The data =>
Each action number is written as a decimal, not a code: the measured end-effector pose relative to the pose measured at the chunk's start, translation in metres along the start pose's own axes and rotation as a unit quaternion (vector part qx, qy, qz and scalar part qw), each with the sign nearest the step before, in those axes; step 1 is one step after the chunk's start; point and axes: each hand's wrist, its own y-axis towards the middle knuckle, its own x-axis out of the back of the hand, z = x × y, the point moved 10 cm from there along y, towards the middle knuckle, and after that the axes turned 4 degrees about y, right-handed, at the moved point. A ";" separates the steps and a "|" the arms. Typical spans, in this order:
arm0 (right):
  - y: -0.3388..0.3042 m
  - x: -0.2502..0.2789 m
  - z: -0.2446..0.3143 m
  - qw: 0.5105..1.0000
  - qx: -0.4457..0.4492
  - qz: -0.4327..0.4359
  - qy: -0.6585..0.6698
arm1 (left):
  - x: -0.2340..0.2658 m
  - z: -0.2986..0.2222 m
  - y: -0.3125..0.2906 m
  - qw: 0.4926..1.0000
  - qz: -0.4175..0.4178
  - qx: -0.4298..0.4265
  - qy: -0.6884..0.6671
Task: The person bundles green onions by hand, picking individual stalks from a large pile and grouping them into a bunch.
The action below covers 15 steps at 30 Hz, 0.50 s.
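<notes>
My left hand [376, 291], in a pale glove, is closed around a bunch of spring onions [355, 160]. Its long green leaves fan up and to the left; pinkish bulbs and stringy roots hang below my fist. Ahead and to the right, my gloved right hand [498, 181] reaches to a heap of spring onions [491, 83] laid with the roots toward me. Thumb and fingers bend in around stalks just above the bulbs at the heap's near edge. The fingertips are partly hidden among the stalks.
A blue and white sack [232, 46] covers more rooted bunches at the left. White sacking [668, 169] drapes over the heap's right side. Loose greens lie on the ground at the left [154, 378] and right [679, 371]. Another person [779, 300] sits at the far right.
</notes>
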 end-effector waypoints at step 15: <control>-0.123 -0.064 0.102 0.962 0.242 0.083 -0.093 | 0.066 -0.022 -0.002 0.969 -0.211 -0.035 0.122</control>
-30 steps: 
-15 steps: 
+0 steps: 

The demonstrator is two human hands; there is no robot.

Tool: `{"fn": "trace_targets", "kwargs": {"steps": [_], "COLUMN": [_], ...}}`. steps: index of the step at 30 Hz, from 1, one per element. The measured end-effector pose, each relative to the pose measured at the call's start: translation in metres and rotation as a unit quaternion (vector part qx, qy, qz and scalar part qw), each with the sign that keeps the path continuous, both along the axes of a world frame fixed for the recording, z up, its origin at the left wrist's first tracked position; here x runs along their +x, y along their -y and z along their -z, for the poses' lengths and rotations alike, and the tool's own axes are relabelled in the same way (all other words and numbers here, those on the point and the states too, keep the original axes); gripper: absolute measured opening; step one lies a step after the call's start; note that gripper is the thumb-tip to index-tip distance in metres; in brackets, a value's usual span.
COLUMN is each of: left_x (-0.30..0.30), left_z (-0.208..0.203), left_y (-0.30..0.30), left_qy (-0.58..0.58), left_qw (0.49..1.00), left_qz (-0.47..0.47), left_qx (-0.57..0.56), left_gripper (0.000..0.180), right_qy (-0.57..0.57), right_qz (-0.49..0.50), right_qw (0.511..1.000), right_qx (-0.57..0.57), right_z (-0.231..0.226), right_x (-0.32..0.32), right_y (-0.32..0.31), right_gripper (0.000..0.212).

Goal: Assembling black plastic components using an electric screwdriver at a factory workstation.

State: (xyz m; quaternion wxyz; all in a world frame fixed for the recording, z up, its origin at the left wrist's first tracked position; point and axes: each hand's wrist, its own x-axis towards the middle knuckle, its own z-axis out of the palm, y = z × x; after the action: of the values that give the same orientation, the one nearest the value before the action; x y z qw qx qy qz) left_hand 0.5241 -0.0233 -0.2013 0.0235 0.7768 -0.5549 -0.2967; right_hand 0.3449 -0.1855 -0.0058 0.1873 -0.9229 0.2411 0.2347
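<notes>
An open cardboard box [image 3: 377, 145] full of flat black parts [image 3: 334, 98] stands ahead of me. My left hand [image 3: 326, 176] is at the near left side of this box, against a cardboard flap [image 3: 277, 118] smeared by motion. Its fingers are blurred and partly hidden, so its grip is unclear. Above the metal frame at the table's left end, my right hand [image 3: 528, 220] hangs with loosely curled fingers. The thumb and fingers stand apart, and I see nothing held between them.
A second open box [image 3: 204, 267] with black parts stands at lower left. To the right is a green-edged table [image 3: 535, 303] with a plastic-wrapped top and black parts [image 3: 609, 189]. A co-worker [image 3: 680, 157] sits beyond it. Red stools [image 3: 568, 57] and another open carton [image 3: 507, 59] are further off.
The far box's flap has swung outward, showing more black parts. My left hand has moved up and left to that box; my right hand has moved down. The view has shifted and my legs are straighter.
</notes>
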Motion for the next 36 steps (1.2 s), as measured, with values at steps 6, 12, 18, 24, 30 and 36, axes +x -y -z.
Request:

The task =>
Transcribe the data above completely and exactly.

Reply =>
Each action number is written as a decimal, not a code: the measured end-effector pose relative to the pose measured at the chunk's start, translation in metres along the start pose's own axes and rotation as a unit quaternion (vector part qx, qy, qz and scalar part qw), each with the sign nearest the step before, in those axes; step 1 is one step after the chunk's start; point and axes: each hand's wrist, its own y-axis towards the middle knuckle, its own x-axis out of the back of the hand, z = x × y, the point moved 10 cm from there along y, towards the middle knuckle, and after that the axes turned 4 degrees about y, right-handed, at the moved point. A ";" separates the steps and a "|" the arms. Typical spans, in this order:
arm0 (right):
  - y: -0.3388..0.3042 m
  - x: -0.2502..0.2789 m
  - z: -0.2446..0.3143 m
  - qw: 0.5105..1.0000
  - qx: -0.4457..0.4492
  - qz: -0.4327..0.4359
  - qy: -0.6585..0.6698
arm1 (left):
  - x: -0.2340..0.2658 m
  - z: -0.2986..0.2222 m
  - y: -0.3125..0.2906 m
  - qw: 0.4926..1.0000
  - qz: -0.4175..0.4178
  - qx: -0.4298..0.4265
  - qy: -0.6884..0.6671
Task: The person bundles green onions by hand, picking individual stalks from a large pile and grouping them into a bunch.
The action below covers 15 steps at 30 Hz, 0.50 s.
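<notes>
My left hand [376, 291], in a pale glove, is closed around a bunch of spring onions [355, 160]. Its long green leaves fan up and to the left; pinkish bulbs and stringy roots hang below my fist. Ahead and to the right, my gloved right hand [498, 181] reaches to a heap of spring onions [491, 83] laid with the roots toward me. Thumb and fingers bend in around stalks just above the bulbs at the heap's near edge. The fingertips are partly hidden among the stalks.
A blue and white sack [232, 46] covers more rooted bunches at the left. White sacking [668, 169] drapes over the heap's right side. Loose greens lie on the ground at the left [154, 378] and right [679, 371]. Another person [779, 300] sits at the far right.
</notes>
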 end-effector waypoints at step 15: <control>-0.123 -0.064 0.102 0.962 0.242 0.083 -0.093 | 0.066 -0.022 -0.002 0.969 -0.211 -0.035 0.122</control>
-30 steps: 
-15 steps: 
+0 steps: 

The demonstrator is two human hands; there is no robot.

Tool: `{"fn": "trace_targets", "kwargs": {"steps": [_], "COLUMN": [_], ...}}`. steps: index of the step at 30 Hz, from 1, one per element. The measured end-effector pose, each relative to the pose measured at the call's start: translation in metres and rotation as a unit quaternion (vector part qx, qy, qz and scalar part qw), each with the sign that keeps the path continuous, both along the axes of a world frame fixed for the recording, z up, its origin at the left wrist's first tracked position; here x runs along their +x, y along their -y and z along their -z, for the poses' lengths and rotations alike, and the tool's own axes are relabelled in the same way (all other words and numbers here, those on the point and the states too, keep the original axes); gripper: absolute measured opening; step one lies a step after the call's start; note that gripper is the thumb-tip to index-tip distance in metres; in brackets, a value's usual span.
COLUMN is each of: left_x (-0.30..0.30), left_z (-0.208..0.203), left_y (-0.30..0.30), left_qy (-0.58..0.58), left_qw (0.49..1.00), left_qz (-0.47..0.47), left_qx (-0.57..0.56), left_gripper (0.000..0.180), right_qy (-0.57..0.57), right_qz (-0.49..0.50), right_qw (0.511..1.000), right_qx (-0.57..0.57), right_z (-0.231..0.226), right_x (-0.32..0.32), right_y (-0.32..0.31), right_gripper (0.000..0.212).

Goal: Assembling black plastic components using an electric screwdriver at a factory workstation.

State: (xyz m; quaternion wxyz; all in a world frame fixed for the recording, z up, its origin at the left wrist's first tracked position; point and axes: each hand's wrist, its own x-axis towards the middle knuckle, its own z-axis out of the palm, y = z × x; after the action: of the values that give the same orientation, the one nearest the value before the action; x y z qw qx qy qz) left_hand 0.5241 -0.0233 -0.2013 0.0235 0.7768 -0.5549 -0.2967; right_hand 0.3449 -0.1855 -0.0058 0.1873 -0.9229 0.2411 0.2347
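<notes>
An open cardboard box [image 3: 377, 145] full of flat black parts [image 3: 334, 98] stands ahead of me. My left hand [image 3: 326, 176] is at the near left side of this box, against a cardboard flap [image 3: 277, 118] smeared by motion. Its fingers are blurred and partly hidden, so its grip is unclear. Above the metal frame at the table's left end, my right hand [image 3: 528, 220] hangs with loosely curled fingers. The thumb and fingers stand apart, and I see nothing held between them.
A second open box [image 3: 204, 267] with black parts stands at lower left. To the right is a green-edged table [image 3: 535, 303] with a plastic-wrapped top and black parts [image 3: 609, 189]. A co-worker [image 3: 680, 157] sits beyond it. Red stools [image 3: 568, 57] and another open carton [image 3: 507, 59] are further off.
The far box's flap has swung outward, showing more black parts. My left hand has moved up and left to that box; my right hand has moved down. The view has shifted and my legs are straighter.
</notes>
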Motion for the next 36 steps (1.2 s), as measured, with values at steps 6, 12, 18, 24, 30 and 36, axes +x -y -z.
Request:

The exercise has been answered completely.